I am going to trial this idea anyway using an old spare computer. So I would try, for example, if I can print from FreeBSD using a printer whose driver runs on the Linux computer.

KVM/QEMU is possibly appropriate for most use cases where one cannot afford a second computer. However, is it appropriate for this use case? I would still lose the FreeBSD kernel this way(?)

But OTOH, since it says that:

KVM provides the following emulated devices:
  • Virtual CPU and memory
  • VirtIO

then is it still possible that this is enough for a full-like FreeBSD experience?
 
However, since the SBCs are quite affordable already, then I am not entirely sure what the point of virtualization is when one could purchase a native system for very cheap. One could also purchase some cheap old computer to run just the Linux part.
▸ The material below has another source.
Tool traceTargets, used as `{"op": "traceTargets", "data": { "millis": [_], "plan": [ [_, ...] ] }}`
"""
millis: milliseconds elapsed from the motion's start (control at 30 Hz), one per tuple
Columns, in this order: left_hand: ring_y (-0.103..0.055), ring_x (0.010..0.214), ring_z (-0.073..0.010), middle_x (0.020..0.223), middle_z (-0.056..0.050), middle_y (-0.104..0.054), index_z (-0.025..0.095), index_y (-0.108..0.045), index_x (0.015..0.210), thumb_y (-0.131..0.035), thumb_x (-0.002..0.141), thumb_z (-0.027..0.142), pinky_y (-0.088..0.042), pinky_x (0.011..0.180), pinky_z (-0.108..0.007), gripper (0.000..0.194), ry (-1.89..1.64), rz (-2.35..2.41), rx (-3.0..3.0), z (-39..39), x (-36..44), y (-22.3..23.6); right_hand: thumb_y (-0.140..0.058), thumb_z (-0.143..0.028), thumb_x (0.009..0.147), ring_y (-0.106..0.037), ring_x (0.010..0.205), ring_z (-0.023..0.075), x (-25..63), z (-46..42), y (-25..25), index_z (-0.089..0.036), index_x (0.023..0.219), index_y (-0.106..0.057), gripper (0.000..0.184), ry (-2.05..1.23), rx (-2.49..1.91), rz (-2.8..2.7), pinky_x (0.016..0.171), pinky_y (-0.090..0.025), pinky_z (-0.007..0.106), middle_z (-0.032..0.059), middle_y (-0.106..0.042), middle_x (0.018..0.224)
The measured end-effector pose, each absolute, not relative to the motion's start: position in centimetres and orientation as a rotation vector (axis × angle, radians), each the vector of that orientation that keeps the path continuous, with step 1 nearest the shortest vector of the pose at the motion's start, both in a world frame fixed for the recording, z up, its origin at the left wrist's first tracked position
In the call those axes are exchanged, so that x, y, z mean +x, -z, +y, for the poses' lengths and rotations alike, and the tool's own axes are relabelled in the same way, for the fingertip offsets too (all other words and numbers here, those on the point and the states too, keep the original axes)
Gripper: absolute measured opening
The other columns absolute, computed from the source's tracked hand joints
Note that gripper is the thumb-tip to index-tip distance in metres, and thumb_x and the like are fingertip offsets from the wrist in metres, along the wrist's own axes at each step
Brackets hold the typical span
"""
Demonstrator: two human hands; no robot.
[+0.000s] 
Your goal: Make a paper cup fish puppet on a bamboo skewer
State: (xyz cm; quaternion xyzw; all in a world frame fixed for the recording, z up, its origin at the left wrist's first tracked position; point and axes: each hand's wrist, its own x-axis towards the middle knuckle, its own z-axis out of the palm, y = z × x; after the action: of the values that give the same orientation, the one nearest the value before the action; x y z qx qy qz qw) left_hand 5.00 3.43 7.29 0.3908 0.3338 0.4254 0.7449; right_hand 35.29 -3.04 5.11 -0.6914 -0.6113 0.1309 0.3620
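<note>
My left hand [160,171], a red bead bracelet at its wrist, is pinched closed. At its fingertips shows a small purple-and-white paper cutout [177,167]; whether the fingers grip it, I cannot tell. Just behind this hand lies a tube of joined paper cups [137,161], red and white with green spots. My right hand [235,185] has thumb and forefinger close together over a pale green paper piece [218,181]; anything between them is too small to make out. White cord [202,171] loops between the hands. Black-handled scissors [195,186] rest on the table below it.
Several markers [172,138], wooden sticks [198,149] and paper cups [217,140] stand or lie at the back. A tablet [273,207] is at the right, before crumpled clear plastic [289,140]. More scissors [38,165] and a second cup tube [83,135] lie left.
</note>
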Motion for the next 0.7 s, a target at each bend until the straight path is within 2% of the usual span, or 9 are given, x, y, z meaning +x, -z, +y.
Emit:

I always thought the main use for virtualization was for servers to allow many different systems to run on the same base system. But the basic premise of this is that the workloads are somehow more limited than with dedicated servers. Also, the main motive for the server owner is to maximize the use of server resources.
 
However, since the SBCs are quite affordable already, then I am not entirely sure what the point of virtualization is when one could purchase a native system for very cheap. One could also purchase some cheap old computer to run just the Linux part.
Virtualization is free; better than cheap, isn't it? Also, you have the solution on hand, no need to purchase or dig up anything, it takes times and room.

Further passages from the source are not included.